1971
The Possible Perfect Partner
June 1971


“The Possible Perfect Partner,” New Era, June 1971, 9

The Possible Perfect Partner

or What is the Eggbeater Doing in the Silver Chest?

You’ve fallen in love, you two who were friends. You look at each other and the world around you with an eye single to your own needs. Out of all the faces in all the world, this one face is your kind of face; this one smile, the warming one.

You build your dreams, set the date, and go through the motions of becoming betrothed. And while that enchanting spell spreads over you, you marry. Then, holding hands, you walk off into the sunset to live happily ever after.

New in your discovery of each other’s ways in the daily tasks of life, you are full of wonder—you wonder how you could not have known that this marvelous skier decorates the bedroom with socks, ties, and used lift passes. And when he dries the dishes, he absentmindedly puts the eggbeater in the silver chest.

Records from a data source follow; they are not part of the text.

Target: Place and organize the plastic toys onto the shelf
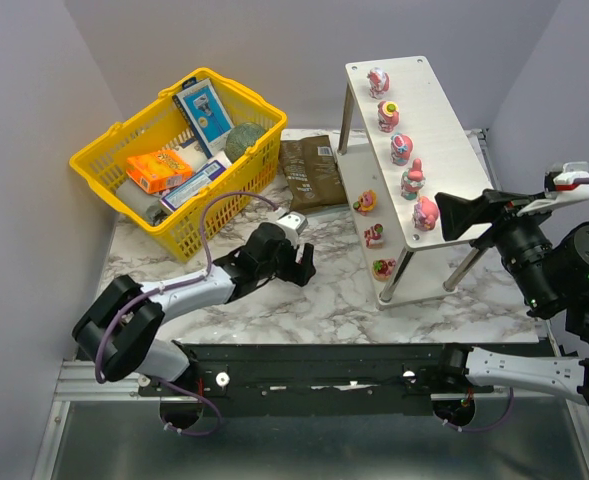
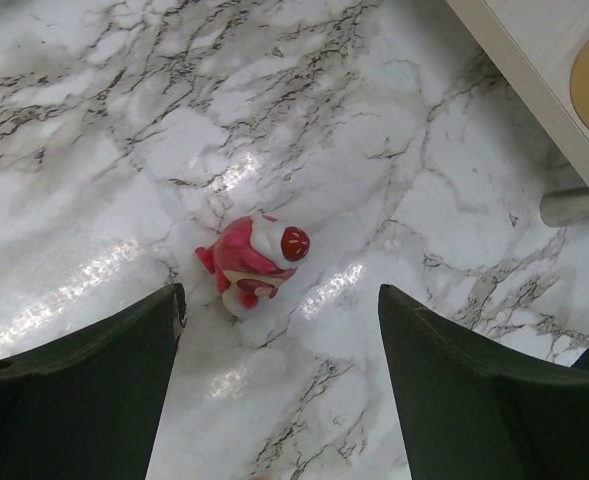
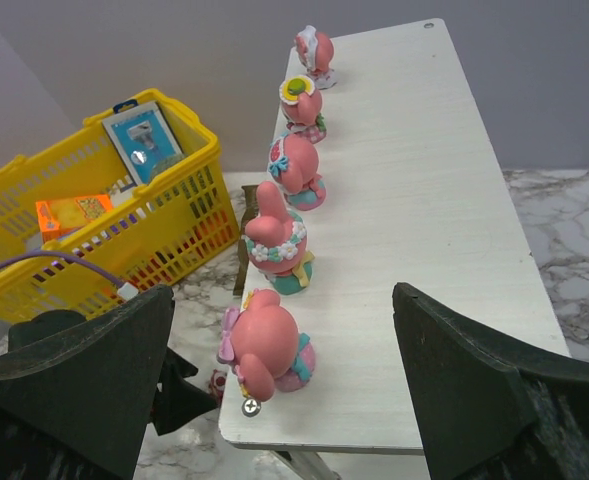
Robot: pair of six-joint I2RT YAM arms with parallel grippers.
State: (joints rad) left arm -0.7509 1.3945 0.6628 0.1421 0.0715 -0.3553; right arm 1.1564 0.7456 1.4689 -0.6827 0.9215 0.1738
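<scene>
Five pink toys (image 3: 274, 235) are lined up along the left edge of the top board of the shelf (image 3: 414, 200), and three more (image 1: 374, 236) are seen on its lower board. One red toy (image 2: 254, 262) is left on the marble table (image 2: 94, 120) left of the shelf, apart from it. The left claw (image 2: 279, 300) is held released above that toy. The right claw (image 1: 457, 215) is likewise released at the shelf's near end.

Counter (image 2: 124, 120): marble-patterned, smooth, glossy, with glare streaks. Toy (image 2: 254, 262): glossy pink-red plastic. Shelf (image 3: 414, 200) boards: matt, pale, faint wood-like grain; legs (image 2: 574, 207) bright smooth metal. Basket (image 1: 239, 175): yellow plastic lattice, slight sheen.
</scene>
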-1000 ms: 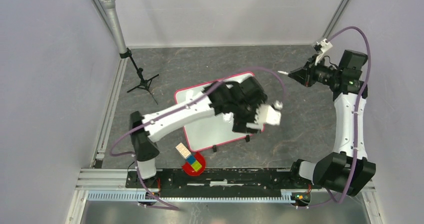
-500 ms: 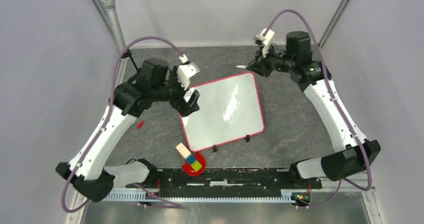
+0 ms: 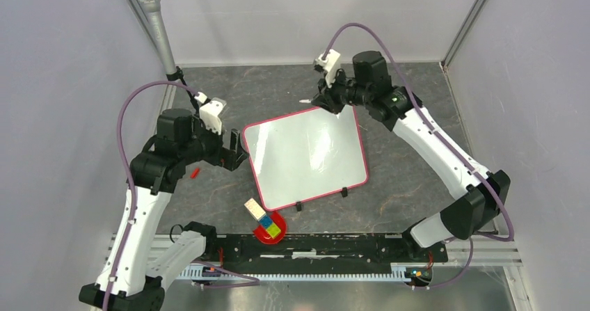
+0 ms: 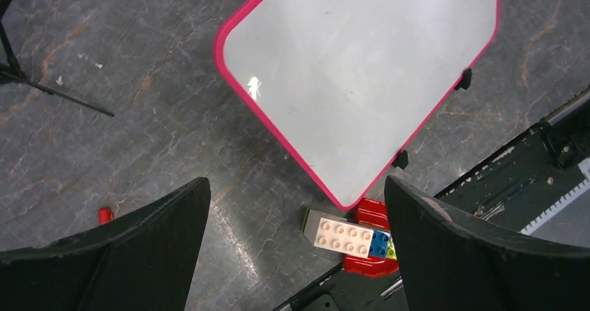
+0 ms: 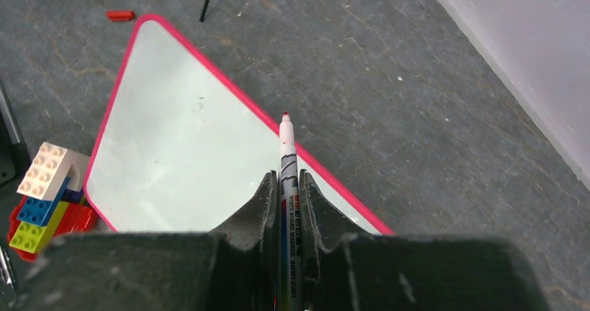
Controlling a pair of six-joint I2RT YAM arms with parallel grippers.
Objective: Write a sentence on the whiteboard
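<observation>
The whiteboard (image 3: 306,154) lies flat on the dark table, white with a pink border and two black clips on its near edge. Its surface (image 4: 362,67) shows only faint smudges. My right gripper (image 3: 327,101) hovers at the board's far edge, shut on a whiteboard marker (image 5: 287,158). The marker's red tip points out over the pink border of the whiteboard (image 5: 188,151). My left gripper (image 3: 234,152) hangs open just left of the board, with nothing between its fingers (image 4: 139,248).
A small red marker cap (image 3: 195,172) lies on the table left of the board. A stack of toy bricks (image 3: 266,222) on a red base sits by the board's near corner. A microphone stand (image 3: 198,113) stands at the back left.
My left arm has swung off the board to its left side and stays open. My right arm has carried the marker leftward from the far right to the board's far edge.
</observation>
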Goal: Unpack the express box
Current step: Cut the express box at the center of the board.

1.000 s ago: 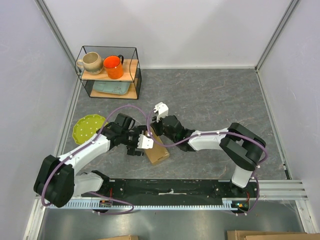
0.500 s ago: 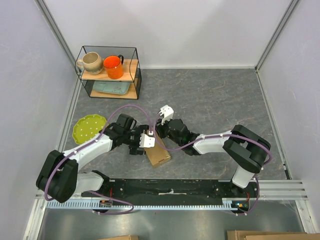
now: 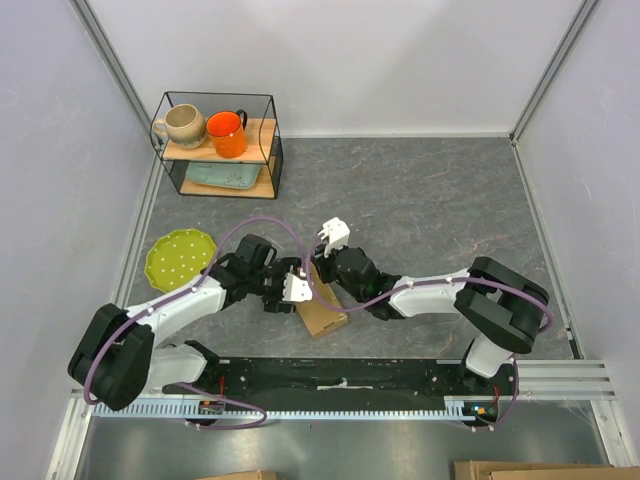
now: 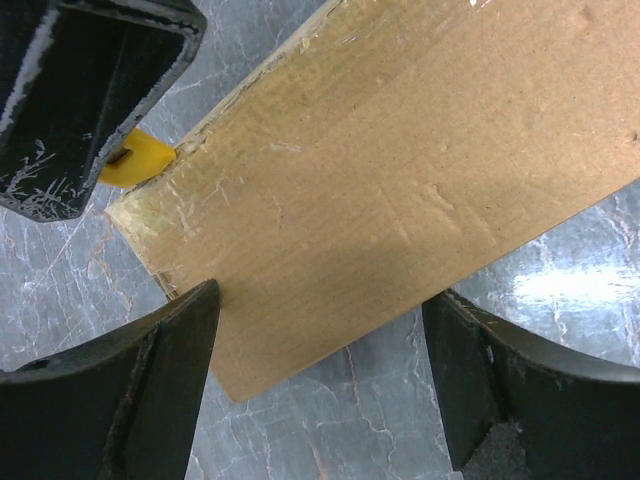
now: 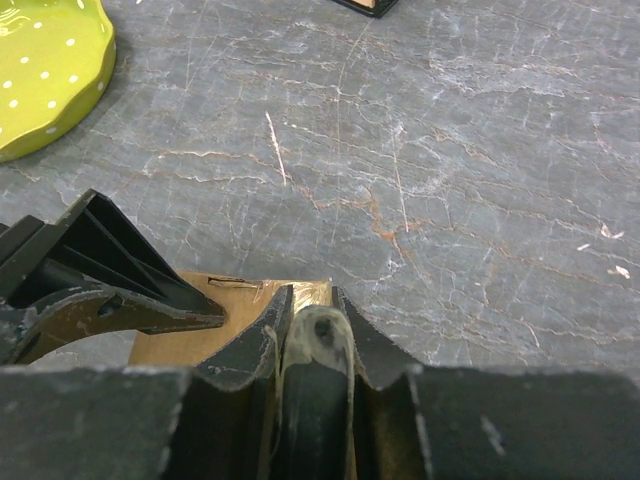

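One express box (image 4: 400, 170); left end effector (image 4: 320, 296) apart; right end effector (image 5: 312, 296) gripping one tool (image 5: 316, 345)

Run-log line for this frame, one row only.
left hand: open, straddling box end | right hand: shut on yellow-tipped tool at box edge | box: taped

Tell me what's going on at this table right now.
Both arms are working on the express box, which lies flat on the table near their bases. The left gripper stands open, straddling one end of the box. The right gripper is shut on a small tool, whose yellow tip sits at the box's taped edge. The box looks sealed, with nothing taken out yet.
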`<move>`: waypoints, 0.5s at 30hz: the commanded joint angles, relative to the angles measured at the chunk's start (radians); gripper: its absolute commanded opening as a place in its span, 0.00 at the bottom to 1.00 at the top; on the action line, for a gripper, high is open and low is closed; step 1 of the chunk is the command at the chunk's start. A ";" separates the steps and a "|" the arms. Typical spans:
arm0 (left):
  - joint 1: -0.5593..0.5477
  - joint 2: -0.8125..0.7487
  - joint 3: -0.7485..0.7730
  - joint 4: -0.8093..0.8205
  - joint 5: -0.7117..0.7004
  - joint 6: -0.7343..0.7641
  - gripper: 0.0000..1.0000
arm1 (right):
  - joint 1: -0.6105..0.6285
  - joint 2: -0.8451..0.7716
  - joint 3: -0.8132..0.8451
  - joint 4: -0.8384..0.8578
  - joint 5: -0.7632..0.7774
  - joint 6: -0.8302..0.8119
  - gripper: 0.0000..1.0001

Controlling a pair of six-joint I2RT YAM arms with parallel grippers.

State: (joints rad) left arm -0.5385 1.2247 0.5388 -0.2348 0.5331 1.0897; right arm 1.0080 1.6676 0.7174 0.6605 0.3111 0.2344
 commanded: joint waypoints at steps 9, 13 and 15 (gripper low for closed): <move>-0.020 -0.011 -0.048 0.020 -0.114 -0.157 0.74 | 0.144 -0.095 -0.078 -0.085 0.049 0.062 0.00; -0.035 -0.008 -0.051 0.008 -0.156 -0.160 0.65 | 0.168 -0.158 -0.114 -0.122 0.054 0.103 0.00; -0.047 -0.005 -0.048 0.005 -0.173 -0.168 0.61 | 0.193 -0.181 -0.136 -0.140 0.066 0.118 0.00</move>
State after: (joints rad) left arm -0.6044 1.1954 0.5117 -0.2230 0.5621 1.0397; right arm 1.1103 1.5623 0.6281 0.6113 0.4683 0.2497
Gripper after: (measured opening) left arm 0.818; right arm 0.245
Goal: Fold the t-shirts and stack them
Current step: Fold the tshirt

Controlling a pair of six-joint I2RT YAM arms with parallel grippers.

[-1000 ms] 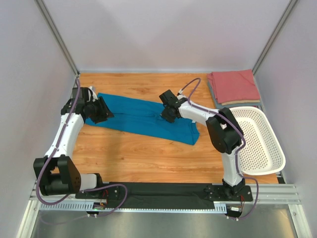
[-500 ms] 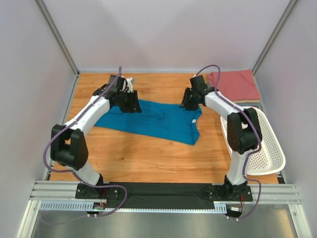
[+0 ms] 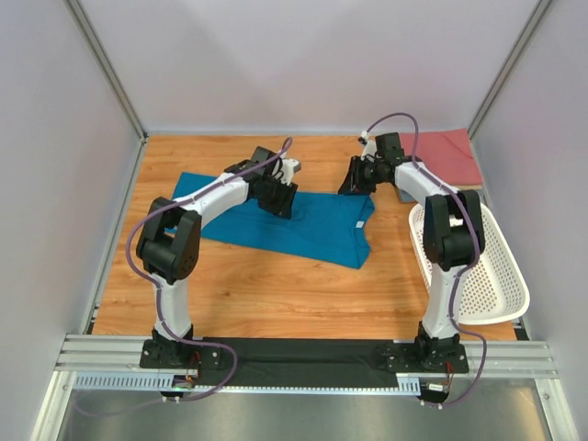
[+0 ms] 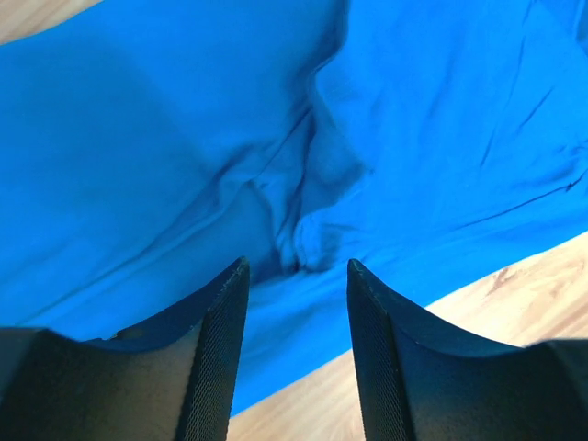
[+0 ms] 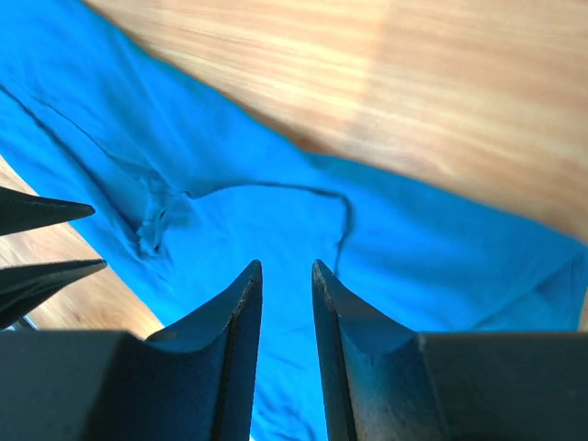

He wonders how you, his beautiful and sensible wife, could possibly emerge as a toothpaste tube mutilator, a cap leaver-offer, and a financial hazard with a checkbook. What’s more, you starched his no-iron shirts.

You each wonder if two people so different, cloaked with love and some frustration, can ever become one.

It is at such moments that you are glad that you are friends as well as husband and wife. You are thankful for an understanding of the plan of life and the potentiality of the human spirit. In all of your differences there is one important quality you share—imperfection and the right to grow.

So you pick up the socks; he replaces the toothpaste cap; you retrieve the eggbeater; he copes with the overdraft one more time. Then you kiss each other.

Maybe not the perfect partner yet, but you keep trying because you promised you would.

Two imperfect children of God who now look at each other and the world around them with an eye single to another’s needs—friends still and forever.